The primary intention of this assignment is to determine the number of teeth for gear 1, 2, 3, and 4 of a compound reverted gear train which plays as a role of speed reducer in a machine which is powered by an electric motor as shown in Fig. 1 below. Apart from that, the computations of speeds and torques generated for input, intermediate and output shafts as a result of the rotary motion of the gears are also the purposes of this assignment.
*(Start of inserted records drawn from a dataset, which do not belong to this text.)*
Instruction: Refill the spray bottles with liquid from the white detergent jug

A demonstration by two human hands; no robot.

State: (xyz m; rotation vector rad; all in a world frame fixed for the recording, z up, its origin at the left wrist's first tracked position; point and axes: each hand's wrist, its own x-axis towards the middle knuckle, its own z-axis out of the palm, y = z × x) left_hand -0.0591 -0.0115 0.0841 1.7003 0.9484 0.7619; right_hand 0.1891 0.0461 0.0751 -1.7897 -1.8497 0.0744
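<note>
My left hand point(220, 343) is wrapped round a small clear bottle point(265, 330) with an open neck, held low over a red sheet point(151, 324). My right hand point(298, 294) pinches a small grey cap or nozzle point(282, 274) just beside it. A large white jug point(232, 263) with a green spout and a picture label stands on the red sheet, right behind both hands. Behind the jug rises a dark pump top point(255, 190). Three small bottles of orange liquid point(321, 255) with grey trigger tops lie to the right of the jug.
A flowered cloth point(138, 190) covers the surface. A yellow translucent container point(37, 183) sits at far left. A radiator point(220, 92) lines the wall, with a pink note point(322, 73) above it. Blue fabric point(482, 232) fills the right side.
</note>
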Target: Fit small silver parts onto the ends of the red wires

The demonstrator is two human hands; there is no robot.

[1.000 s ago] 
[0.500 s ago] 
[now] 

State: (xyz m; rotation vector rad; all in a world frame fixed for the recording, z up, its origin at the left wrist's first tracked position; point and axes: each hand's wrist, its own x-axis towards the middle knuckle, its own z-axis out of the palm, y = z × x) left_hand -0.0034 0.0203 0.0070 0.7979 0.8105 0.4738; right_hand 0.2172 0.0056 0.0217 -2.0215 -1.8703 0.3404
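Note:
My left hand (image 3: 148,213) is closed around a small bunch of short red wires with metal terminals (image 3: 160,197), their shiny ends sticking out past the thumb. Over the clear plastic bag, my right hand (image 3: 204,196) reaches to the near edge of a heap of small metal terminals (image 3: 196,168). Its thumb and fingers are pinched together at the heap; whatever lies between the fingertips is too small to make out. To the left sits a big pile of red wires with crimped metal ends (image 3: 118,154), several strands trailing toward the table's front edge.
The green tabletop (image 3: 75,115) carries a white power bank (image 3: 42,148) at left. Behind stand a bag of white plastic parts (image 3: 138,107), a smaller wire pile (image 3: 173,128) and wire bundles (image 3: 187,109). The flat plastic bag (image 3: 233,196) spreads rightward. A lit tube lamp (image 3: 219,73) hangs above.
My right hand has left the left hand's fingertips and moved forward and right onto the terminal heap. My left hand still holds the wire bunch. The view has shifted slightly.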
Fig. 1: A machine which is powered by an electric motor

2. INTRODUCTIONWith the statistics and parameters provided such as the input and output speeds, the pressure angle, the module of the double-reduction gear train, and the power to be delivered in order to drive the motor; we are required to calculate the number of teeth for gear 1, 2, 3, and 4. The number of teeth for all the four gears are computed based on the prerequisites stated which are the axes of the driver and driven shafts are co-axial (inline of the output and input shafts) (see Fig. 2 below), and the minimum package size of the double-reduction gear train. In addition, the determination of the speeds and torques generated for input, intermediate and output shafts as a result of the rotational motion produced by the gears are incorporated in this report as well.
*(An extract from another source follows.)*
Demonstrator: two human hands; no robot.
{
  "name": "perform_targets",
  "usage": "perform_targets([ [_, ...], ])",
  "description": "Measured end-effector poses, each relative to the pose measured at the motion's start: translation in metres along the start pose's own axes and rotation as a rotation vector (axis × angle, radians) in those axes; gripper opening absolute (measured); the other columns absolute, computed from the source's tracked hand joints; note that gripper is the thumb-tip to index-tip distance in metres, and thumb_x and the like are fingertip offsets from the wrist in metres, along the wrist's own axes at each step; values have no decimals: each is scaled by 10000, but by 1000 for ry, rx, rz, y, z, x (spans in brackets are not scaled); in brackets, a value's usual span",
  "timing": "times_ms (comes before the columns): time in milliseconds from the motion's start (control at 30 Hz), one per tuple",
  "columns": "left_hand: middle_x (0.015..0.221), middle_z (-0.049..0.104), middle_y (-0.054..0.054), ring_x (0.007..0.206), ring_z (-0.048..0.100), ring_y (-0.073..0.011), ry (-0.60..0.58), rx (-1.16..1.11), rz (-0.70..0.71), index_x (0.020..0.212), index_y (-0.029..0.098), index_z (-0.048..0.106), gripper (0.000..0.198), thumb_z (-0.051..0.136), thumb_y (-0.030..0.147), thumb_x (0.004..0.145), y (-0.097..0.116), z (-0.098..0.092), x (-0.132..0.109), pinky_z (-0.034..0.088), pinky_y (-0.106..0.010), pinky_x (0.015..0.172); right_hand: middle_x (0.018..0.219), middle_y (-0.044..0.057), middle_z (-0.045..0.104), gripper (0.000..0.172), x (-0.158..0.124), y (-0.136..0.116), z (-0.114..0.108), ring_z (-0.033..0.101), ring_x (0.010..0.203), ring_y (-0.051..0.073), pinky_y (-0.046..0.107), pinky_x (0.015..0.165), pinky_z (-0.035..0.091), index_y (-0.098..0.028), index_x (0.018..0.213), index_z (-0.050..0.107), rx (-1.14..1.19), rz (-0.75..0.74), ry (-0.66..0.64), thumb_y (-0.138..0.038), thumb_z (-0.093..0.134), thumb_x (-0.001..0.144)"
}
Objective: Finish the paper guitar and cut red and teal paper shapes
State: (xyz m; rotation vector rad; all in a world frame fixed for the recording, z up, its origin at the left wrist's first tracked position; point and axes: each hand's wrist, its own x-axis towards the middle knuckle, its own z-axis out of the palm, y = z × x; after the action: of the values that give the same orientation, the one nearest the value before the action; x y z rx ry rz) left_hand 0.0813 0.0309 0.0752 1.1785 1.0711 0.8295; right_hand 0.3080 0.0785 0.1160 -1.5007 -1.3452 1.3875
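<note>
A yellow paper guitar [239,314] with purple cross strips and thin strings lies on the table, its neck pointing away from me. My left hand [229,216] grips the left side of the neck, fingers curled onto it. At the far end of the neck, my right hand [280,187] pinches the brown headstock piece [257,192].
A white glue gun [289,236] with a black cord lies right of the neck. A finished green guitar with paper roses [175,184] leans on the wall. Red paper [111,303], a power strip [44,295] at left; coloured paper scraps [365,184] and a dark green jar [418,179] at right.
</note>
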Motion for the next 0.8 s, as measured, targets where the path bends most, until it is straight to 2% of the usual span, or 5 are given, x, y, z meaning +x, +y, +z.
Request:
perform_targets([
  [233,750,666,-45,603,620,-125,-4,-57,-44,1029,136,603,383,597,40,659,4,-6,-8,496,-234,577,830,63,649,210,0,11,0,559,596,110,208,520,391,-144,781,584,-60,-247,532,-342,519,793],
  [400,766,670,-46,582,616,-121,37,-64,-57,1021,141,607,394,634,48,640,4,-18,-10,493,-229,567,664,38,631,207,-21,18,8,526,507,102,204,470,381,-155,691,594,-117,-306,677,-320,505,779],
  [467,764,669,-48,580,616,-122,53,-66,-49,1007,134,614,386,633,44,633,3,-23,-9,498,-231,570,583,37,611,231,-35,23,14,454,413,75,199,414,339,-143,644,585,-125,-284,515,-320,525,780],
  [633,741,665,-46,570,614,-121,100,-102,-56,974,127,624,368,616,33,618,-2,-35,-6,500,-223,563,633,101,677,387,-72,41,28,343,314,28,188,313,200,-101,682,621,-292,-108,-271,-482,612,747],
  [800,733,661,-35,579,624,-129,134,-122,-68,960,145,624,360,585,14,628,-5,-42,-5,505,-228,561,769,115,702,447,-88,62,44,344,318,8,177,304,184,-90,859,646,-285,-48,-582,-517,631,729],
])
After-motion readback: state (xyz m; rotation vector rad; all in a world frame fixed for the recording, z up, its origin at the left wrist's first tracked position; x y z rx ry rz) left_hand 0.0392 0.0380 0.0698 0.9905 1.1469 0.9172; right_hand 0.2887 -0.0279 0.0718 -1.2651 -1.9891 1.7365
Fig. 2: Compound Reverted Gear Train (J. K. Brar & R. K. Bansal, 2004) Since this assignment by all means, cannot be tantamount to a real life design project as most of the calculations in the design of the compound reverted gear train are based on theoretical equations and appropriate assumptions such as the surfaces in contact are frictionless and therefore there has no power losses through the transmission. By neglecting the power losses due to friction, we only centralize our design based on the number of teeth of all the four gears, and the speed and torques generated for the input, intermediate and output shafts.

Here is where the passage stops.